Il merito di Facebook è essenzialmente quello della facilità di utilizzo. Chiunque, anche se digiuno di qualsiasi conoscenza relativa alla programmazione di un sito, è in grado di pubblicare qualcosa di proprio.
Purtroppo, sia per superficialità, sia per scarsa dimestichezza con il mezzo virtuale, si è indotti a pensare che il nostro mondo rimanga appannaggio di una schiera di pochi eletti (amici), ignorando che attraverso Facebook (e qualunque altro social network) rischiamo di mettere letteralmente "in piazza" la parte più intima di noi.
Proprio per questo, se non si è a conoscenza delle normative che regolano queste attività, si rischia seriamente (anche solo per ignoranza) di incorrere in reati civili e penali.
Premessa: qualunque attività effettuata su Internet (e di conseguenza anche su Facebook) è registrata sui siti in cui viene eseguita (da un minimo di 3 mesi a un massimo di 2 anni, in funzione della legislazione dello Stato di origine del gestore), e l'autore è, generalmente, SEMPRE rintracciabile da parte degli organi di controllo preposti (Polizia Postale, Carabinieri, Guardia di Finanza) e a seguito di un ordine di procedura da parte dell'Autorità Giudiziaria.
Sinteticamente (e per semplificare) vi sono due tipologie di reati consumabili:
1 - Utilizzo di Facebook per intenti illeciti
In questo caso, il social network è un semplice mezzo da utilizzare per ottenere qualcosa.
Sono considerati reati e punibili le seguenti azioni:
-invio di materiale pubblicitario non autorizzato (spamming)
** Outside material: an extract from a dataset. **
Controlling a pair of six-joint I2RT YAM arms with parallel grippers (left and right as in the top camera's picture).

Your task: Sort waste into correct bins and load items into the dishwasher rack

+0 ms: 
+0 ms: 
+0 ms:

-raccolta e l'utilizzo indebito di dati personali, attività espressamente vietate dal T.U. sulla privacy (d.lgs. n. 196 del 2003)
-utilizzo dei contatti per trasmettere volutamente virus informatici (art. 615-quinquies)
-utilizzo dei contatti per acquisire abusivamente codici di accesso per violare sistemi informatici (art. 615-quater)
-scambio di immagini pedopornografiche che integra gli estremi del reato ad es. di cessione di materiale pedopornografico (art. 600-ter)
-inviare messaggi di propaganda politica, di incitamento all'odio e alla discriminazione razziale
2 - Utilizzo di Facebook per comunicare con altri utenti (in modo "sbagliato")
Alcuni reati più comuni, che se perpetrati a voce possono passare quasi inosservati, su Facebook assumono delle caratteristiche che risultano sanzionabili d'ufficio, anche in assenza di una denuncia da parte dell'interessato:
-diffamazione
-sostituzione di persona e usurpazione di titoli e onori
-offese a una confessione religiosa
Due righe a parte sul Peculato, che riguarda i dipendenti pubblici:
è fatto espresso divieto, ai dipendenti pubblici, di utilizzare Internet (e quindi anche Facebook) nel luogo di lavoro. E' stato messo in evidenza da una sentenza della Cassazione che risponde di peculato il dipendente pubblico che accede indebitamente a internet (non dunque per attività autorizzate che a lui competono per il lavoro che svolge), anche quando il contratto di erogazione del servizio stipulato dalla Pubblica amministrazione è un contratto a forfait (che prevede cioè un pagamento di una tariffa fissa indipendentemente dalla durata della navigazione). Anche se tale comportamento non provoca alcuna lesione al patrimonio della Pubblica Amministrazione è comunque tale da ledere l'altro bene giuridico tutelato dalla norma che punisce il peculato, cioè il buon andamento della Pubblica Amministrazione.